Work to be completed. Find every line in the records below that contains the word "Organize", and copy each such line.

Records for processing.
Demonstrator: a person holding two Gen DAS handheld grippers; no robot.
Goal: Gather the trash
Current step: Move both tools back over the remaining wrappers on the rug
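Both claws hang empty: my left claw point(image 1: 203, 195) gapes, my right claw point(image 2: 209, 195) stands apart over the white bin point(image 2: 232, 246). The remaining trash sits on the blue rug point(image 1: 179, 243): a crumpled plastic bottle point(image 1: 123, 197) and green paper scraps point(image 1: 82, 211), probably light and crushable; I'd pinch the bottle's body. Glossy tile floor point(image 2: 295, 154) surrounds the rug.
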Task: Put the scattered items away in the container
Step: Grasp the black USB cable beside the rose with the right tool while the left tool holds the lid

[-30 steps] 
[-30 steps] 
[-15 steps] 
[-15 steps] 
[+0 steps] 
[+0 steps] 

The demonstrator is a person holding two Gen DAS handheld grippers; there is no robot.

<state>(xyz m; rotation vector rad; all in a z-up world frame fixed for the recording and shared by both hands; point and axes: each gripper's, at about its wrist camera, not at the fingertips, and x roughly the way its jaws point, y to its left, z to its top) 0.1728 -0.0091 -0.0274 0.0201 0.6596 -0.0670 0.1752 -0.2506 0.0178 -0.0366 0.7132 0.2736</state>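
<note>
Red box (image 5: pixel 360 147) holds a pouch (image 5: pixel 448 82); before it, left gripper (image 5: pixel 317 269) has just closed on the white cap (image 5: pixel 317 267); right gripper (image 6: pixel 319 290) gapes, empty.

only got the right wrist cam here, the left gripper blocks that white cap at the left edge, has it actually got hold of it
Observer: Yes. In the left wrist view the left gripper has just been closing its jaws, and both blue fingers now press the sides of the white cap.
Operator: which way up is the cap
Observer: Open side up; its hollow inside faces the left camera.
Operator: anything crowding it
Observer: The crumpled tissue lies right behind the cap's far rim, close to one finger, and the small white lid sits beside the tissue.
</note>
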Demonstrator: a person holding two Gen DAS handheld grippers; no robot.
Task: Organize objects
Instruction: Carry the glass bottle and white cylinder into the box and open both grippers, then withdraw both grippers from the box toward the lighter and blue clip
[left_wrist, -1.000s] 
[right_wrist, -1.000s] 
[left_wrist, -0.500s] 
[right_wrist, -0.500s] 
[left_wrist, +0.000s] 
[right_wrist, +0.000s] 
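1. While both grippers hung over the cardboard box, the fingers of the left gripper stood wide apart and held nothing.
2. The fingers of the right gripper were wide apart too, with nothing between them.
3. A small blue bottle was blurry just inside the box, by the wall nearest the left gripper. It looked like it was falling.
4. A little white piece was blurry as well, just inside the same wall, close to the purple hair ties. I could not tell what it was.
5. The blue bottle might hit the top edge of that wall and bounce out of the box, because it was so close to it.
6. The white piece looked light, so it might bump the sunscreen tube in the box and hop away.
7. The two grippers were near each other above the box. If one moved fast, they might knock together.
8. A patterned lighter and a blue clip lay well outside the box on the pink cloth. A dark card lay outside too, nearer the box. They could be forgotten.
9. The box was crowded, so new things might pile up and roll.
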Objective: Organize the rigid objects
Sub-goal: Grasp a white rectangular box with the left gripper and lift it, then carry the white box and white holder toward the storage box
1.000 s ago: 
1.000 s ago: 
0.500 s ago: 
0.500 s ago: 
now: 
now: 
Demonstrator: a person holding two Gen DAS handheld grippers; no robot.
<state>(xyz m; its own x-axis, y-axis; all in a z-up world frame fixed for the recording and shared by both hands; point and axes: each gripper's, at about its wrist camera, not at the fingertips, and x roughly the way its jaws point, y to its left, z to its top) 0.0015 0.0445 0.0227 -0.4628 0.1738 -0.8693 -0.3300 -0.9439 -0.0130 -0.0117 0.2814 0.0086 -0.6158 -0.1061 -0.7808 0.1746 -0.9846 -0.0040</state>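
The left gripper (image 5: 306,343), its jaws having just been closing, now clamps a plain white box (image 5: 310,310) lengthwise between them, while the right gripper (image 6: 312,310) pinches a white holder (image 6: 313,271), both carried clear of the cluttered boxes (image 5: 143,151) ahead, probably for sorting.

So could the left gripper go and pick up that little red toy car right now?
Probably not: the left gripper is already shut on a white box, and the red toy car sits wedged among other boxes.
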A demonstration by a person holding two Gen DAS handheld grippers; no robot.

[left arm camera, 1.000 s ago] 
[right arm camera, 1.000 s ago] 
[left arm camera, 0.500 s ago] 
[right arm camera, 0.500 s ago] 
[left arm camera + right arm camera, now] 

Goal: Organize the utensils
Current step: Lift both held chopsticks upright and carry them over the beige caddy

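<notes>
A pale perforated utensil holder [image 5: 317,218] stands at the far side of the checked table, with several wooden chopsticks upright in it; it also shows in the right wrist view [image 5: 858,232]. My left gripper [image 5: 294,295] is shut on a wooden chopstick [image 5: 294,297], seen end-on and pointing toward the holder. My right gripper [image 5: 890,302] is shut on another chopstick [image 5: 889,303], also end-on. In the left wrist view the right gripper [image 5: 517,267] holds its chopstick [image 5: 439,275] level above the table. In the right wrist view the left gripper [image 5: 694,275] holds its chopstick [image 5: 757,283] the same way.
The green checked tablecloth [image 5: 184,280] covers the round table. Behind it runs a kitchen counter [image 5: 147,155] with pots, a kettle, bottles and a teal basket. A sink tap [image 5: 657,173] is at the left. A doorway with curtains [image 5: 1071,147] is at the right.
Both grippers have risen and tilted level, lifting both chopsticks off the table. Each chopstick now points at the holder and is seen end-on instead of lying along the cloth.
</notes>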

Finished exercise.
Task: Organize objects
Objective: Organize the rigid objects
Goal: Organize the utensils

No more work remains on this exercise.